Conditional Likelihood Methods for Haplotype-Based Association Analysis Using Matched Case–Control Data


  • Jinbo Chen,

    Corresponding author
    1. Biostatistics Branch, Division of Cancer Epidemiology and Genetics, National Cancer Institute, 6120 Executive Boulevard, Rockville, Maryland 20852, U.S.A.
    Search for more papers by this author
  • Carmen Rodriguez

    1. Department of Epidemiology and Surveillance Research, American Cancer Society, Atlanta, Georgia 30329-4251, U.S.A.
    Search for more papers by this author


Summary Genetic epidemiologists routinely assess disease susceptibility in relation to haplotypes, that is, combinations of alleles on a single chromosome. We study statistical methods for inferring haplotype-related disease risk using single nucleotide polymorphism (SNP) genotype data from matched case–control studies, where controls are individually matched to cases on some selected factors.
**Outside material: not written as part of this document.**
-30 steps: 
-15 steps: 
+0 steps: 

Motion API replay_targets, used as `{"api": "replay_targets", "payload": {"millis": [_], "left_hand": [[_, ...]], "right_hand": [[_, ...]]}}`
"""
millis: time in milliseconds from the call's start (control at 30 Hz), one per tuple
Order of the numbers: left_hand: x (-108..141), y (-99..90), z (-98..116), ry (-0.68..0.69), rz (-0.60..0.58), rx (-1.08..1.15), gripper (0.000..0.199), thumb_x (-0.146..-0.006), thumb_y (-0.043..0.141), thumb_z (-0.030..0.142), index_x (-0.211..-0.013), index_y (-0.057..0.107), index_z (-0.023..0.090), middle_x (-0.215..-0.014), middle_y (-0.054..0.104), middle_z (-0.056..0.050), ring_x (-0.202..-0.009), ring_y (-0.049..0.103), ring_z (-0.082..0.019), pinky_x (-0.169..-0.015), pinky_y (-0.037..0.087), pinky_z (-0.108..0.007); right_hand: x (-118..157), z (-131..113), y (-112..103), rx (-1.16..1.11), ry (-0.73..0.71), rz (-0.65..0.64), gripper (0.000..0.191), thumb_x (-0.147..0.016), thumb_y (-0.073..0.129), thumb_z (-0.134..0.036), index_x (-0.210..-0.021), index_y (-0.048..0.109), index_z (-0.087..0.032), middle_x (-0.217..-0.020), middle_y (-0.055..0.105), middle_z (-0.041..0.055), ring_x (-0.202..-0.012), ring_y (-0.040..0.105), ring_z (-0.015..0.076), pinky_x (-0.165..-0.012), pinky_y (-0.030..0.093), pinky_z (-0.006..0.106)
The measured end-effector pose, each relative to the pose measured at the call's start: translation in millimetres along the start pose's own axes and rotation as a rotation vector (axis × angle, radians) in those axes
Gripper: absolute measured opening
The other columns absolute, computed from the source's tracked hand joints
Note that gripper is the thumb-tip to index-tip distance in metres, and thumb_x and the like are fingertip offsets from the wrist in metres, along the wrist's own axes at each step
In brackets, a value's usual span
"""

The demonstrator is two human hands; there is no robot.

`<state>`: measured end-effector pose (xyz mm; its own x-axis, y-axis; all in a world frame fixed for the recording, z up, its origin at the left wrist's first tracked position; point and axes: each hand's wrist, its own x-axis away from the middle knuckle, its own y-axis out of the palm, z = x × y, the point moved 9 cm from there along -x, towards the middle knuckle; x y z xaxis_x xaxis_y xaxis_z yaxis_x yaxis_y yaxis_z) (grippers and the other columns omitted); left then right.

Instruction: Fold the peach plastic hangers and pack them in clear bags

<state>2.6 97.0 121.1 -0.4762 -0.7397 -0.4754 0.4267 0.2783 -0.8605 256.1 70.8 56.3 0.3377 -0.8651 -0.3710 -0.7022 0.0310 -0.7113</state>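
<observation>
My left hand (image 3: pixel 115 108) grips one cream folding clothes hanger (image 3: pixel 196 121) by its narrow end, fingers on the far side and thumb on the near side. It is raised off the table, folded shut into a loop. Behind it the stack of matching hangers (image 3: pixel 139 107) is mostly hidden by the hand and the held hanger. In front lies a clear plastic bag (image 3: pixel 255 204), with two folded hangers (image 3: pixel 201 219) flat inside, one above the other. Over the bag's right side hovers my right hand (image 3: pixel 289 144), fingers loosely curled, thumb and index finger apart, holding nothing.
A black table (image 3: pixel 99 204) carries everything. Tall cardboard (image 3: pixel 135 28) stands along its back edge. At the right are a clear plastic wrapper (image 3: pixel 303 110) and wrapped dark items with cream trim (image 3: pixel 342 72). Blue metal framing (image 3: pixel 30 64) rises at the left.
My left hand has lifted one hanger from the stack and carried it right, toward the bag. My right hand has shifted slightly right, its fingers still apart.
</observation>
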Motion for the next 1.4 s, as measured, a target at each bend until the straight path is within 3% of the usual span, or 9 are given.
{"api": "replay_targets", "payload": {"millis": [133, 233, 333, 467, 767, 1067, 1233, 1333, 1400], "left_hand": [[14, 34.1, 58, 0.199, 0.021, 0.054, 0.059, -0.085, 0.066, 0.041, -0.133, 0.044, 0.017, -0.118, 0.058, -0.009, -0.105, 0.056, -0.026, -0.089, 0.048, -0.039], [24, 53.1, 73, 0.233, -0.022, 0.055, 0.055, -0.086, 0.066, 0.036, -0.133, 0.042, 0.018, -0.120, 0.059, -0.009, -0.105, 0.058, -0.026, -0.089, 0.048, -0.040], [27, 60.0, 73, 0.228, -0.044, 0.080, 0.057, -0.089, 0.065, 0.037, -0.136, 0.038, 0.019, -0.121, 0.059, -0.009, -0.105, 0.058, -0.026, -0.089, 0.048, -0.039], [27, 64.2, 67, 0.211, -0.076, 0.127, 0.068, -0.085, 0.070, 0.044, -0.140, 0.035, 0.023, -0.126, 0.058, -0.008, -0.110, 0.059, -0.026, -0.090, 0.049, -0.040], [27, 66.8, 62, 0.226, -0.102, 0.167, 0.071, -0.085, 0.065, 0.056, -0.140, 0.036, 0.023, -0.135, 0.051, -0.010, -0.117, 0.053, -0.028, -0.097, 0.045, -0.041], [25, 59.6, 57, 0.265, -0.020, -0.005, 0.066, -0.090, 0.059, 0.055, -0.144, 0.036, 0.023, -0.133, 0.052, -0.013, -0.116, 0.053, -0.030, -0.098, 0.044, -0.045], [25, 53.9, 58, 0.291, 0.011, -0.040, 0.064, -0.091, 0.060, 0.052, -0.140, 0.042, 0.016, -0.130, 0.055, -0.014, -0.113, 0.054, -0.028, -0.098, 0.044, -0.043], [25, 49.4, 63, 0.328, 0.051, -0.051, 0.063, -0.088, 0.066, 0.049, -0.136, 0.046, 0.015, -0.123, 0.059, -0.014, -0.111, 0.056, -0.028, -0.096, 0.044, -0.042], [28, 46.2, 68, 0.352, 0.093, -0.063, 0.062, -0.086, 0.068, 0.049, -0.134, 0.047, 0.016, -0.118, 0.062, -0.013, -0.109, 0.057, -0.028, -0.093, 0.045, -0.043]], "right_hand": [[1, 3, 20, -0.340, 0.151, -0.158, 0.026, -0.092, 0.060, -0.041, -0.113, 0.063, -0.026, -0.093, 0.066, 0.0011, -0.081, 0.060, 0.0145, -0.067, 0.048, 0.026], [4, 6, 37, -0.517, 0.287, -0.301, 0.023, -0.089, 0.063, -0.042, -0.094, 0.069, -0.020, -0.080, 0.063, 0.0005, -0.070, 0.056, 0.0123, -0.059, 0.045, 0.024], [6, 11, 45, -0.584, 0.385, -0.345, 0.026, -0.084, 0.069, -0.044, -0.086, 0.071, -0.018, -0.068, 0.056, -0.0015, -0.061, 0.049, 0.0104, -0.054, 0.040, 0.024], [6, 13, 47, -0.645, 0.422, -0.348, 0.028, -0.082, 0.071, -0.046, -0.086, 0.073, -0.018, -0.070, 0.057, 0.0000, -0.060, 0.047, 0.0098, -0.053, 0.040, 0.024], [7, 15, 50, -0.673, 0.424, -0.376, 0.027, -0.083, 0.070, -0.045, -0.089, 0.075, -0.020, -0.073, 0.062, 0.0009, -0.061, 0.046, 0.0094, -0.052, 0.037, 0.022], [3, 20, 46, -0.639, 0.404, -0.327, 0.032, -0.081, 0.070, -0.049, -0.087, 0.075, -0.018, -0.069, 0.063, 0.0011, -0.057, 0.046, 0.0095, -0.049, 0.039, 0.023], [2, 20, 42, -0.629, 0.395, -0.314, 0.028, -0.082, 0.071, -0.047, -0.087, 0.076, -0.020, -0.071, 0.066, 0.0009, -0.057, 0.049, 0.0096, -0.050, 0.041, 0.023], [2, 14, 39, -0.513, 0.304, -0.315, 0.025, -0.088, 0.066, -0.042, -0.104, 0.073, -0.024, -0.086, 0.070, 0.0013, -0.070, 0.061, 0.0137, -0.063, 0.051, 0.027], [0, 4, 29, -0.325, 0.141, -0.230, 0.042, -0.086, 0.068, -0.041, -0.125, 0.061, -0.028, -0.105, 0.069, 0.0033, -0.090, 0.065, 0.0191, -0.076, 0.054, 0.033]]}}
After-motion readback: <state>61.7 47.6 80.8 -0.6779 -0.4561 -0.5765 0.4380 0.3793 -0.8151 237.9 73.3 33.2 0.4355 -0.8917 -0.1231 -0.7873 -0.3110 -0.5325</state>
Assuming a logistic regression model for haplotype-disease association, we propose two conditional likelihood approaches that address the issue that haplotypes cannot be inferred with certainty from SNP genotype data (phase ambiguity). One approach is based on the likelihood of disease status conditioned on the total number of cases, genotypes, and other covariates within each matching stratum, and the other is based on the joint likelihood of disease status and genotypes conditioned only on the total number of cases and other covariates. The joint-likelihood approach is generally more efficient, particularly for assessing haplotype-environment interactions. Simulation studies demonstrated that the first approach was more robust to model assumptions on the diplotype distribution conditioned on environmental risk variables and matching factors in the control population. We applied the two methods to analyze a matched case–control study of prostate cancer.